# ID3 Zeichenkodierungsproblem



## Incognito_02 (15. Mai 2011)

Hi Leute,

bin neu hier im Forum und habe auch schon eine weile nichts in Java gemacht. Ich sitze aber jetzt aktuell wieder mal an einem kleinen Tool was ich basteln wollte.

Für mein Tool muss ich die ID3 Tags von MP3 Dateien auslesen können. Dies habe ich mit der jid3lib realisiert. Dies klappt auch einwandfrei, außer in dem Tag sind Umlaute.

Wenn ich jetzt den ID3 Tag auslese bekomme ich in meiner GUI einfach nur ein kleines schwarzes Karo mit einem fragezeichen drin. Hat mich erstmal nicht gestört. Allerdings wenn ich den Tag jetzt bearbeite und das speicher dann Speichert er mir das obwohl ich es in der GUI Korrigiert habe ebenfalls falsch ab. Wie kann ich das korrigieren? habt Ihr da eine Idee?

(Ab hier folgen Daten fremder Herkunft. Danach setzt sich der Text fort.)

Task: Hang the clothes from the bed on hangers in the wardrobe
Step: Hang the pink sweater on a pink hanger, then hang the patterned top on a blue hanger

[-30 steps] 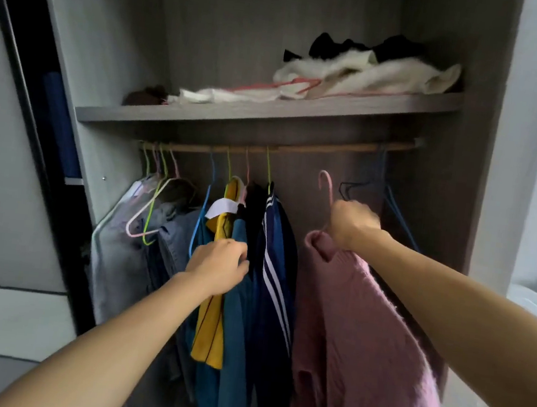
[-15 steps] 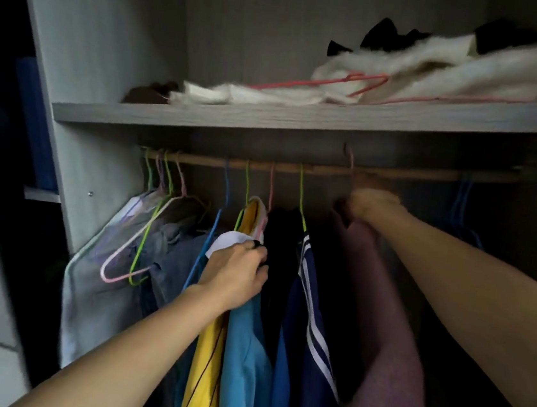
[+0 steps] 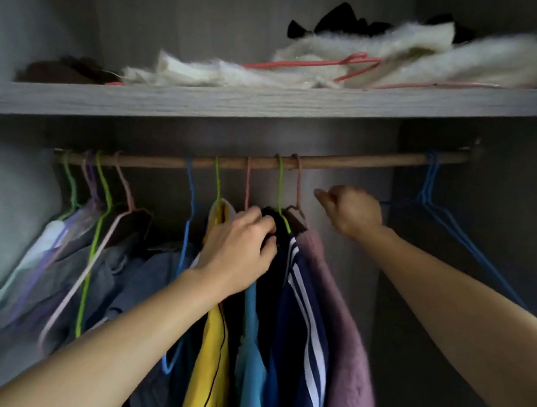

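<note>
A pink fuzzy sweater (image 3: pixel 344 346) hangs on a pink hanger (image 3: pixel 298 186) hooked over the wooden rod (image 3: pixel 365 161), rightmost of the hanging clothes. My right hand (image 3: pixel 353 213) is just right of that hanger, loosely curled and off it, holding nothing I can see. My left hand (image 3: pixel 238 250) grips the collar of a black garment (image 3: pixel 272 220) between a yellow top (image 3: pixel 208 364) and a navy striped jacket (image 3: pixel 300 324).
Empty blue hangers (image 3: pixel 429 188) hang at the rod's right end, one arm reaching behind my right hand. Grey clothes (image 3: pixel 102 268) fill the left side. The shelf (image 3: pixel 205 102) above carries white fluffy fabric (image 3: pixel 444 56) and a red hanger (image 3: pixel 310 62).
My right hand lifted the pink sweater's hanger onto the rod and let go, shifting slightly right. My left hand moved up onto the black garment's collar. The view moved closer.
</note>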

Anbei nochmal 2 Screens wie es in der GUI aussieht und wie er mir das nach der änderung in der GUI speichert.

EDIT:

Achja noch kurz zur Info habe das Forum bereits durchsucht und den Beitrag hier gefunden:
http://www.java-forum.org/allgemeine-java-themen/54015-probleme-zeichensatz.html
Allerdings behandelt er nur das Thema des speicherns. Bei mir tritt der Fehler aber auch schon beim auslesen auf deshalb habe ich mal einen neuen Beitrag eröffnet.


----------



## Matthias K. (19. Mai 2011)

Hi,
wenn du die Datei einliest, könntest du den Namen mit allen Umlauten, in einen String speichern.
Diese werden dort wahrscheinlich sehr komisch dargestellt.
Da es nicht so viele Umlaute gibt, kannst du ohne Probleme, sie im String in normale Umlaute
umwandeln.
Dann kannst du beim Speichern den String, als Datei-Name verwenden.

Gruß,
Matthias


----------



## Incognito_02 (20. Mai 2011)

Hi Matthias,

danke für die Idee, ist nen guter Tipp muss ich mal versuchen.

Aktuell habe ich es provisorisch erstmal so gelöst das ich mein gesamtes Projekt in ISO-8859-1 Konvertiert habe. Also in dem gleichen Format wie meine MP3 Files. So erkennt er jetzt die umlaute sofort, ich weiß nur noch nicht ob mein Tool dann auf anderen Systemen wie Linux Fehlerfrei läuft. Deshalb werde ich demnächst mal deinen Vorschlag desten und schauen ob das so besser klappt.

Danke nochmal

Gruß

Incognito_02


----------